Compared to the majority of western countries, women’s rights came late to Cyprus. “For a long time, women were taught that their main purpose in life was to marry,” says Antigone. “Their lack of rights supported this: women in Cyprus only won the right to vote in 1960, almost 40 years after Britain, and 67 years after New Zealand.

“There is,” says Antigone, “a disturbing fact from the island’s past. In 1902, a law was passed stating that anyone with property had the right to vote. So, when a schools’ committee election came round, a group of property-owning women showed up to register their votes. As soon as the men realised what had happened, they appealed to the church, and this ‘mistake’ was quickly rectified. It was such a shame!” she adds. “Who knows what would have happened to the marriage rate – and to our society – if Cyprus had taken this early opportunity to pioneer women’s rights!”

In the decades that followed, little changed. Women were still seen merely as wives and mothers, their sole purpose to get married. By the early 1990s, one study found that though this traditional attitude had waned, it was still strongly prevalent in rural areas.

“Even today,” says Antigone, “the island’s high rate of marriage can be attributed to long-entrenched tradition. Yes, people marry later, and the birth rate has fallen. But economic factors also remain in play. Low salaries, high cost of living and soaring rents make sharing the financial burden a more desirable proposition.”

As late as 1988, just 72 children on the island were born out of wedlock, a mere 0.7 per cent of total births. “And 30 years on from that, the belief that you must be married to live together or have a family remains incredibly strong,” says Antigone. “Only recently has the law begun to recognise that unmarried parents have rights in terms of property and children!”

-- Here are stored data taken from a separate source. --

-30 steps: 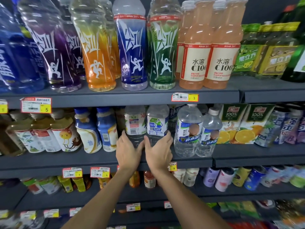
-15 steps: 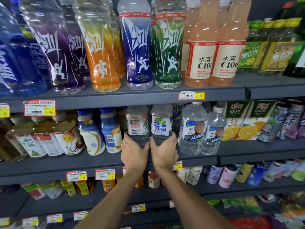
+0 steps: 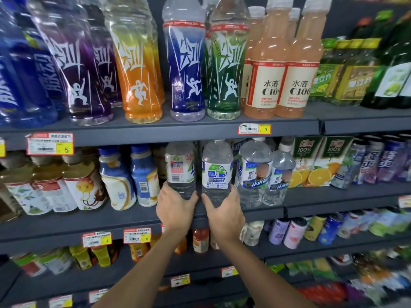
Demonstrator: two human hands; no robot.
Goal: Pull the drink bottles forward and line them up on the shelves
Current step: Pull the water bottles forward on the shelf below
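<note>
Both hands are up at the middle shelf [image 3: 89,221], side by side with thumbs almost meeting. The left hand [image 3: 175,207] is wrapped round the foot of the pink-labelled water bottle [image 3: 180,170], and the right hand [image 3: 222,212] is curled round the base of the blue-labelled water bottle [image 3: 216,167]. One hand per bottle, each nearest its own. Both bottles stand straight ahead of the knuckles, upright, long axis vertical, caps tucked under the shelf above. They're close together with a thin dark gap between, their bases near the shelf's front edge. The blue label faces out squarely, but the pink one shows its barcode side, so it looks to want a twist. The pull, I'd say, comes straight toward the person, level with the neighbouring water bottles [image 3: 253,172] just beside on the right.
</note>
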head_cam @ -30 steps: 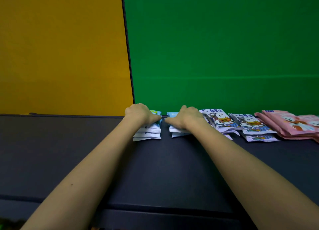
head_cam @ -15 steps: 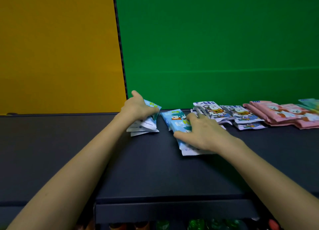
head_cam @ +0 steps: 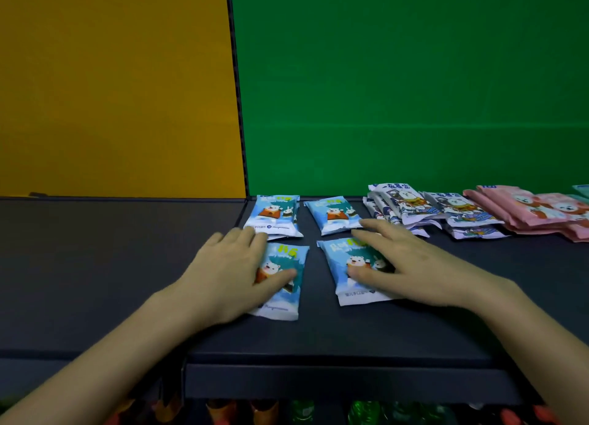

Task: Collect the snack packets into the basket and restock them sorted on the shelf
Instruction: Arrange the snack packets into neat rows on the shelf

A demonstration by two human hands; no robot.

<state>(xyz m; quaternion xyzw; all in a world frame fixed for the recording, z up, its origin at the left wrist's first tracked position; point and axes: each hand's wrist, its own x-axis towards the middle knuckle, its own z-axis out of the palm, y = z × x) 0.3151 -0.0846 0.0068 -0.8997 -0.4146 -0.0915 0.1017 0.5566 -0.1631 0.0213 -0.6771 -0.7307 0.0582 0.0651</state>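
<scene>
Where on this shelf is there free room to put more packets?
The shelf is bare left of the left hand, below the yellow wall, and in front of the white packets and pink packets. Crowded: the back row from the blue packets rightward.

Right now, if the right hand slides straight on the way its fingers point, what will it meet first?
Most likely the rear right blue packet. The right hand lies on the near right blue packet, fingertips aimed away and slightly left, nearly at the rear one already; depth is unclear.
</scene>
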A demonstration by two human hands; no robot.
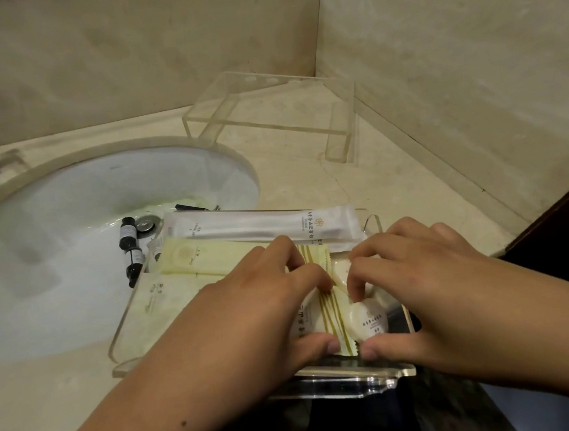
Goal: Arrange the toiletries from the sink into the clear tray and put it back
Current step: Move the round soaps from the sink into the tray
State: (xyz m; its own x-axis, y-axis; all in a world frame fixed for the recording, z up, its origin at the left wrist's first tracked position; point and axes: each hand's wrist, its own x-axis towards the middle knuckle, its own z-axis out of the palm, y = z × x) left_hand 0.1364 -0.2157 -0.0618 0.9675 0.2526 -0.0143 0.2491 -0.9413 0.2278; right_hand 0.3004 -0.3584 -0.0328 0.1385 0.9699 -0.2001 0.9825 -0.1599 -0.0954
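Beige surface (359, 181), basin at 9 o'clock: your left hand (269, 295) and right hand (416, 283) pinch striped sachets (321, 301), squaring them inside the clear tray (123, 349) at 6 o'clock.

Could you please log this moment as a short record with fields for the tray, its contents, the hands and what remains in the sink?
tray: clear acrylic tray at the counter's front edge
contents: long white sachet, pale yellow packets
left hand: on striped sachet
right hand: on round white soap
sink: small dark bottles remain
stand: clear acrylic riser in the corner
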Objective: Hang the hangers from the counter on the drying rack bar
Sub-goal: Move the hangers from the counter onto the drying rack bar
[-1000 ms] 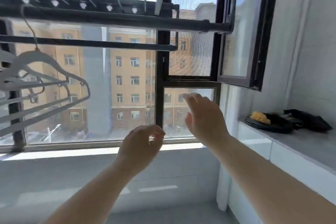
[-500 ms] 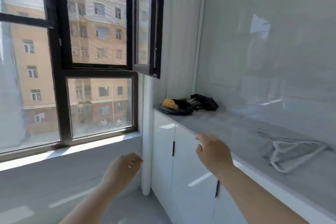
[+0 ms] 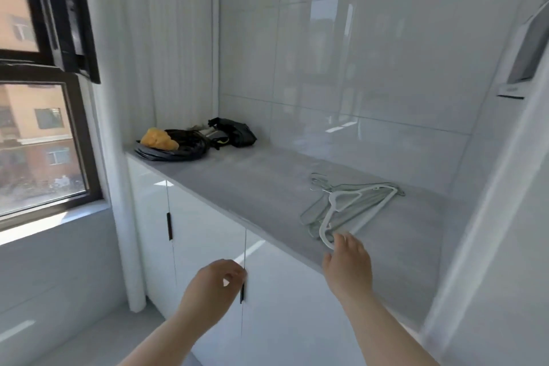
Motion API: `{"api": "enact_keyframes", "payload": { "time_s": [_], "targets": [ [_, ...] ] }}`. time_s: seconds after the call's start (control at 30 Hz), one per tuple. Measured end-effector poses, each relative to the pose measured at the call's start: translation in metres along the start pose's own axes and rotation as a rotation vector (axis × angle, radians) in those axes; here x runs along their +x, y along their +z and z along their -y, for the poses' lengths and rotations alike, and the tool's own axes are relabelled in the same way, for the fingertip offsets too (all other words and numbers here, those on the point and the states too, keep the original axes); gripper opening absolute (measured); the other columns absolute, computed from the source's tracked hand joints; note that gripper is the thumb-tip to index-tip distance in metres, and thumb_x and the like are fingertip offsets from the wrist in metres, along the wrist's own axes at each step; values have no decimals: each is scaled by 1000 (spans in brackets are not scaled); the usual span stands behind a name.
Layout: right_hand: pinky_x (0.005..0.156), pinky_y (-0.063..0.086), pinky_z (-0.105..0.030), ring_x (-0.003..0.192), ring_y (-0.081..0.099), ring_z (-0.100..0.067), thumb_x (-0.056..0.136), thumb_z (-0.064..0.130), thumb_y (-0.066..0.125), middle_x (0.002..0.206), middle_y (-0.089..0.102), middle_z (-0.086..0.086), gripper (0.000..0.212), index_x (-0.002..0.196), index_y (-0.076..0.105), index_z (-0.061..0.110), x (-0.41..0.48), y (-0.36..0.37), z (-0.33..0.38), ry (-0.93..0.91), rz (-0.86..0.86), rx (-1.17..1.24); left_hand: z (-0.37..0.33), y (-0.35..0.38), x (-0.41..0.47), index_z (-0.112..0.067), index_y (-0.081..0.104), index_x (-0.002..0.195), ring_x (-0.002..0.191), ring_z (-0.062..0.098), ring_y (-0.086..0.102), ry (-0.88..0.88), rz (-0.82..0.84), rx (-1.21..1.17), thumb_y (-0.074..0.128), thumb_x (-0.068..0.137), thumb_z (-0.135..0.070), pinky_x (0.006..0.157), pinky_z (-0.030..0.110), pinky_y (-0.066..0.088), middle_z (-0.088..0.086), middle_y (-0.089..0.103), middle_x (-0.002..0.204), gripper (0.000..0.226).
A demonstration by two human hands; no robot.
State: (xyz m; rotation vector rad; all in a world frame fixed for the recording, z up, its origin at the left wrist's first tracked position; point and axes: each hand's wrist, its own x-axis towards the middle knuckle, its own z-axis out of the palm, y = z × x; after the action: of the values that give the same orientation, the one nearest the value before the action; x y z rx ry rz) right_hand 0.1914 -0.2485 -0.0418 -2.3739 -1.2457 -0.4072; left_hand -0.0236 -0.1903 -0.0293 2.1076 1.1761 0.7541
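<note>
Since half a second back the view has swung further from the window, and the right hand (image 3: pixel 349 261) has come forward over the desk (image 3: pixel 252 187) to the hangers (image 3: pixel 353 205), which it was short of then. That grip is spread: fingers straight, thumb out to the side, fingertips (image 3: pixel 341 239) at the near end of the top white hanger, nothing curled round it. Whether they touch it I cannot tell.

The left hand (image 3: pixel 214 288) is well left of the hangers and lower, off the desk's front edge. Its fingers are loosely curled, thumb close to forefinger, holding nothing. It sits in front of a black handle (image 3: pixel 242 296) on the white cupboard doors (image 3: pixel 202 235) below the desk.

The hangers lie flat in a loose pale pile on the grey desk, close under the glossy tiled wall (image 3: pixel 371 68). Far left of the hangers, at the desk's end, sits a black bag (image 3: pixel 184 148) with a yellow lump (image 3: pixel 159 138) on it, a black pouch (image 3: pixel 237 131) just beside. Further left is the black-framed window (image 3: pixel 80 140).
</note>
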Motion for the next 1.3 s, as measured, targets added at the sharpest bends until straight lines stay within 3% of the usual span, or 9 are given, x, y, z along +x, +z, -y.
{"api": "enact_keyframes", "payload": {
  "time_s": [0.07,0.27,0.47,0.87,0.97,1.1,1.17,1.23,1.3],
  "targets": [
    [47,53,-40,59,67,-37,28,5,88,67,67,-18,47,70,68,0,4,16,-13,58,52,1,-9,15,16,-40,48,61,73,-2,53,26,42,7,50,88,-19,66,9,38,-20,55,74,34],
    [44,52,-36,52,65,-31,42,17,81,58,64,-10,29,62,63,6,22,33,-31,150,25,-14,-38,52,79,-43,52,75,100,5,52,152,145,88,49,88,-30,72,15,39,-24,53,86,20],
    [54,56,-32,66,70,-20,64,32,33,75,73,-2,45,77,72,14,28,41,-33,225,19,-129,-66,98,146,-22,51,124,128,15,36,326,319,304,50,85,-48,103,26,29,-5,47,133,47],
    [62,57,-28,73,70,-9,66,33,34,81,73,10,43,76,74,23,29,38,-30,256,14,-209,-81,151,195,-14,51,123,127,24,35,272,356,408,48,83,-52,103,34,28,5,44,132,55],
    [63,57,-27,73,70,-8,65,33,33,81,73,11,43,76,74,24,30,35,-26,279,62,-188,-81,145,201,-13,59,113,122,25,41,238,388,357,51,83,-40,98,33,32,6,52,123,41],
    [81,53,-36,93,68,-15,70,33,26,100,72,2,54,95,72,18,27,33,-28,307,43,-123,-80,132,212,-19,61,67,88,28,57,85,448,-31,57,80,-17,70,28,39,2,58,68,13],
    [109,29,-39,128,45,-19,67,41,2,136,51,-3,84,129,51,14,29,30,-27,271,125,-97,-79,126,217,-21,52,57,74,25,52,54,452,-185,56,80,-8,57,27,36,-1,49,56,26],
    [115,14,-33,138,27,-14,58,44,-11,148,34,2,98,140,35,17,28,26,-27,286,129,-106,-78,118,218,-19,54,63,69,23,48,38,438,-285,57,80,-4,54,25,36,-2,49,58,23],
    [106,35,-38,124,49,-17,66,41,3,132,54,-1,83,125,54,15,30,26,-24,286,81,-142,-78,110,216,-16,56,70,60,14,51,39,442,-409,59,81,-1,51,14,38,-5,54,58,19]
  ]
}}
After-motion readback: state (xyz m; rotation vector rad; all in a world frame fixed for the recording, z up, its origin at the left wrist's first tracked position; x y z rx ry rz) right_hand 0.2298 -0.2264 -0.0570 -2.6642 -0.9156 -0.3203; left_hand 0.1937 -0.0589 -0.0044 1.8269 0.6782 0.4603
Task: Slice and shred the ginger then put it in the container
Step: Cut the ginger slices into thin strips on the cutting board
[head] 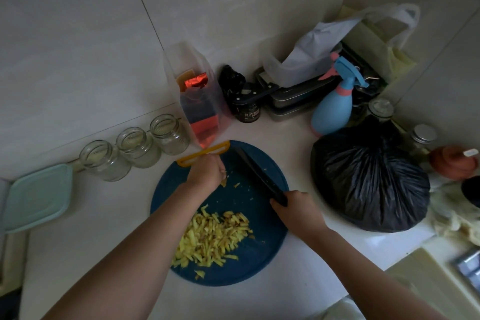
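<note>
Centre frame: right hand [296,212] grips the knife [257,176], left hand [207,173] pinches a ginger piece [223,182]; shredded ginger [213,236] piled lower on the blue board [259,262].

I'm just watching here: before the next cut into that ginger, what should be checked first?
1. Knife grip: the right hand wraps the handle of the knife. Ok.
2. Ginger held: the left hand pinches a small ginger piece at the far side of the cutting board. Ok.
3. Fingertips tucked away from the blade: hidden under the hand. Cannot tell.
4. Cutting spot free: the shredded ginger pile lies nearer the person, apart from the blade. Ok.
5. Container ready: the teal-lidded container at the left looks closed. Not ok.
</note>
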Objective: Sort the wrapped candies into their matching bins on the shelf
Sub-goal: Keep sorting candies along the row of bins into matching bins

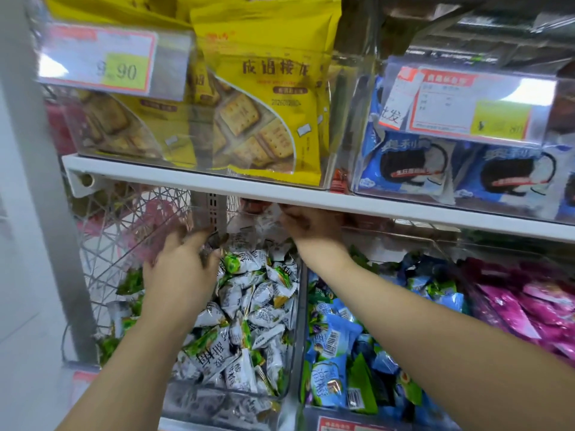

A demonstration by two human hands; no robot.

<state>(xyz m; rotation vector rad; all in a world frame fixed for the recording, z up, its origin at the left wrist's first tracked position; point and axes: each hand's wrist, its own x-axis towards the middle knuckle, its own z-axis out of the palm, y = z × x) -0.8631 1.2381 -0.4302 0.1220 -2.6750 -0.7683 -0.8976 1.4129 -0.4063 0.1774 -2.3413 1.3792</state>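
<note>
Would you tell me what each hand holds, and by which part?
Right hand: apparently pinches a pale wrapped candy by its wrapper edge. Left hand: too blurred to tell.

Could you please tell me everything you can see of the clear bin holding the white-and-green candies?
The clear bin is a see-through plastic tub with rounded corners, under the white shelf board, beside the blue candies. It is nearly full of white-and-green candies. The left hand and the right hand reach over its back; contact is blurred.
</note>
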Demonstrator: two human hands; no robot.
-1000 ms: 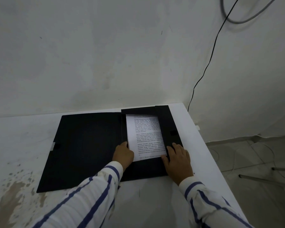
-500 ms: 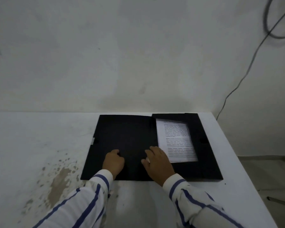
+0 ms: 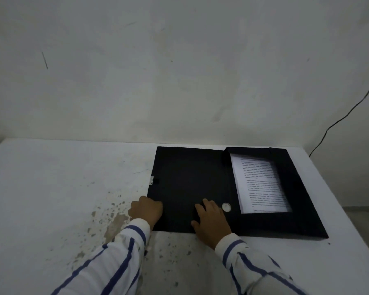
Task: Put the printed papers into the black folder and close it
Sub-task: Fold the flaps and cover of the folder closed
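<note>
The black folder (image 3: 188,179) lies open and flat on the white table, at centre right. Its right half holds the printed papers (image 3: 260,184), a white stack with lines of text, framed by black flaps. My left hand (image 3: 146,210) curls around the near left corner of the folder's left cover; its fingertips are hidden at the edge. My right hand (image 3: 211,220) rests flat on the left cover close to the spine, fingers apart, beside a small round white ring (image 3: 226,207).
The white table (image 3: 51,188) has brown stains and specks left of and below the folder. Its right edge runs just beyond the folder, with floor below. A wall stands close behind, and a black cable (image 3: 345,116) hangs down it at right.
Both hands left the papers and shifted leftward onto the left cover; the left hand reached its near left corner. The view swung to the left.
</note>
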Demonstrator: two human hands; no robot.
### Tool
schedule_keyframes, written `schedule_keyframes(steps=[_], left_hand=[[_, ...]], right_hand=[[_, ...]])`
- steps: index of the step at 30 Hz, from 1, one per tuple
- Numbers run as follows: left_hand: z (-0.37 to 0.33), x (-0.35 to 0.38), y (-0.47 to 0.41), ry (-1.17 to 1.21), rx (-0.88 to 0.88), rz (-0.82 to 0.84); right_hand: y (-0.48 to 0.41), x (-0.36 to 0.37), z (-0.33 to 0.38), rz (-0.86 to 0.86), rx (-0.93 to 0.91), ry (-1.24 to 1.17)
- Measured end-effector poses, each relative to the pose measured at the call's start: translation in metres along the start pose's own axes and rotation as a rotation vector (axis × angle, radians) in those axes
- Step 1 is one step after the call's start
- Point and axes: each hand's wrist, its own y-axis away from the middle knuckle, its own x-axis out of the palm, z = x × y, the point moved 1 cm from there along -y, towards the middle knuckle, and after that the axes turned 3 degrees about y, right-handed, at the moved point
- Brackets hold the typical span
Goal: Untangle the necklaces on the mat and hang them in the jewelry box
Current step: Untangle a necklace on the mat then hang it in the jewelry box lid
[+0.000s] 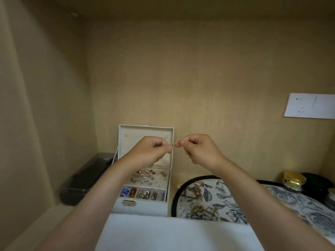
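My left hand (152, 151) and my right hand (197, 149) are raised side by side in front of the open lid of the white jewelry box (145, 205). Their fingertips nearly meet, and both pinch the ends of a fine necklace (173, 144), of which only a tiny gold clasp shows between them. The chain itself is too thin to see. The box's tray holds several small jewelry pieces in compartments. A white mat (172, 232) lies at the bottom of the view. A small tangle of jewelry (197, 187) lies on the floral pouch.
A floral fabric pouch (226, 201) with black trim lies right of the box. A dark case (87, 180) sits at the left against the wall. A yellow-lidded jar (294, 181) and dark containers stand at far right. A white card (310, 105) hangs on the back wall.
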Motion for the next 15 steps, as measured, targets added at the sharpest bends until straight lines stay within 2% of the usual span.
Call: schedule_keyframes(steps=[3,8,15], left_hand=[[0.013,-0.04,0.002,0.02,0.011,-0.062],[0.058,-0.092,-0.015,-0.109,0.05,-0.379],[0.1,-0.127,-0.038,-0.324,-0.019,-0.643]], right_hand=[[-0.02,0.032,0.011,-0.025,-0.04,0.041],[-0.061,0.087,0.009,-0.162,-0.076,0.066],[-0.117,0.154,0.001,-0.304,-0.039,0.145]])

In a society that still sees marriage as the ultimate goal for women, could the high marriage rate be less a testament to the island of love and more a tradition that’s hard to escape? 2024 will, of course, see far fewer weddings on the island – in leap years, which are still believed to be inauspicious for marriage, the rate drops dramatically. But that’s yet another sign of Cyprus’ dedication to tradition. Certainly worth a thought as we gird our loins for multiple May marriages!